## Work instruction
Please count the lines of the data that contain "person" and state only the total.
[Provided records — start]
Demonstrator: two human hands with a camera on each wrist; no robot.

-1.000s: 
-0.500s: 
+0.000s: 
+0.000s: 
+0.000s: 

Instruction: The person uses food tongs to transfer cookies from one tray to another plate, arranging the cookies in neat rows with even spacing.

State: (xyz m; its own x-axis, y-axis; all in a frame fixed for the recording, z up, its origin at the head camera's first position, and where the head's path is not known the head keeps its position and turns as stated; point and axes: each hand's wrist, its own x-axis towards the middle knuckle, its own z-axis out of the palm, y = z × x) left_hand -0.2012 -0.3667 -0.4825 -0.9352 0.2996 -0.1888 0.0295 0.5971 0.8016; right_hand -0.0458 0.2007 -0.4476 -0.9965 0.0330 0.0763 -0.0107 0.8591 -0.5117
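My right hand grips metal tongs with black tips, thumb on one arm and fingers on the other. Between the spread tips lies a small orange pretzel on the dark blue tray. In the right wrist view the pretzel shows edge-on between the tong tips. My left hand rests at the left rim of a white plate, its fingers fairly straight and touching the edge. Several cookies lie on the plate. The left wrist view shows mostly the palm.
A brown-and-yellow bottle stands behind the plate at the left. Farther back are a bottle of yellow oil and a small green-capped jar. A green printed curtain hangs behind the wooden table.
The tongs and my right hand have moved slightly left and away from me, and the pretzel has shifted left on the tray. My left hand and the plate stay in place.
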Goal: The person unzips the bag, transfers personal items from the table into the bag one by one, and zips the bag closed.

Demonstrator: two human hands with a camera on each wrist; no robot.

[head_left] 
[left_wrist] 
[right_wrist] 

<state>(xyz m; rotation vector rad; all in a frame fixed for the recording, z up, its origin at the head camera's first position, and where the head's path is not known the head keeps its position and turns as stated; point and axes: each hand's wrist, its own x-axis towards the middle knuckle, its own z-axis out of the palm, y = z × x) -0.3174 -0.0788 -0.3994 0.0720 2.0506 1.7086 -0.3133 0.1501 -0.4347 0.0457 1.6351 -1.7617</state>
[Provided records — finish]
## Final answer
2